The principal is the same in humans. Each and every one of us has anchors programmed in us. The problem is that most of us are not aware that these anchors exist or the effect that they have on us as individuals. Anchors can take shape in many different forms. They can be anchors based on sight, sound, touch or any other of the senses.
It would be easier to give a specific example. Let us assume that ten years ago you attended the funeral of an aunt of yours who you loved very much. During the funeral, they burnt incense as part of the ceremony. You were obviously in a state of high emotional turmoil. You breathed in the incense with its distinctive smell.
Ten years later you pass a shop on your way to work. You notice that there is something about the shop that makes you feel very low but you can’t figure out exactly what is causing you to feel that way. After all, it is a wonderful day in summer and you have your vacation to look forward to.
Without you consciously realising it, that shop is actually burning the same brand of incense that was at your aunt’s funeral. The smell that you are taking in is triggering a subconscious reaction to the emotions that you experienced at your aunt’s funeral. Even after ten years, you still experience the same emotions again. The anchor is the smell of the incense and the outcome is the low mood that you experienced as a result.
As can be seen, the anchor is at a subconscious level and the mood that your experience is a direct result of a past experience at a heightened emotional state. The event could have been a positive event such as a marriage or something similar. In this instance, the memories and emotions that are triggered would be positive ones. In any case, the principle is that there was a trigger and a change in mood was created as a result. This is how anchors are created and how they bring about real changes in human behaviour.

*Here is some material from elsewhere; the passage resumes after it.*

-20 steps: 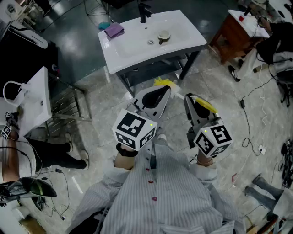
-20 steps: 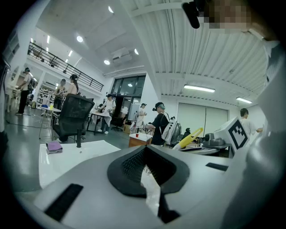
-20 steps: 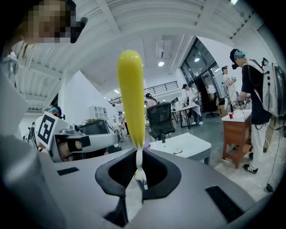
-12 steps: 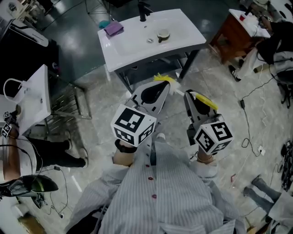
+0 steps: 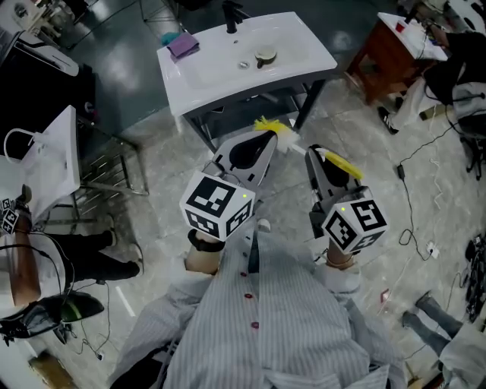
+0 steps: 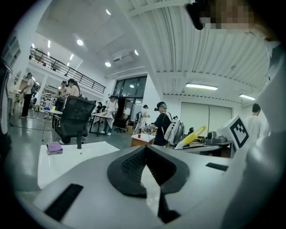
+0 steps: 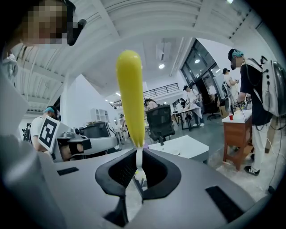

The good news is that anchors and emotional responses can be created at will. For example, if you are petrified of public speaking, anchoring can be used to help remove your fear. The process is simple.
Firstly, you do something that makes you feel great. Music is an excellent way to instantaneously change your mood. Listen to your favourite songs and feel your mood elevate.
Secondly, create your anchor while in the great emotional state that you are in. This could be something as simple as clenching your fist or touching yourself on your elbow.
Thirdly, repeat this process a number of times. Normally, three times a day for a period of one or two weeks is sufficient.
Lastly, trigger your anchor before you do your public speaking event (or any other issue you consider) by repeating the motion that you have associated with the elevated mood.
Essentially, you have reprogrammed yourself to feel good when your previous instincts were previously telling you to feel bad. The fundamental issue is that you need to ensure that you really do feel the elevated mood before creating your anchor. Creating your own anchors is really this simple.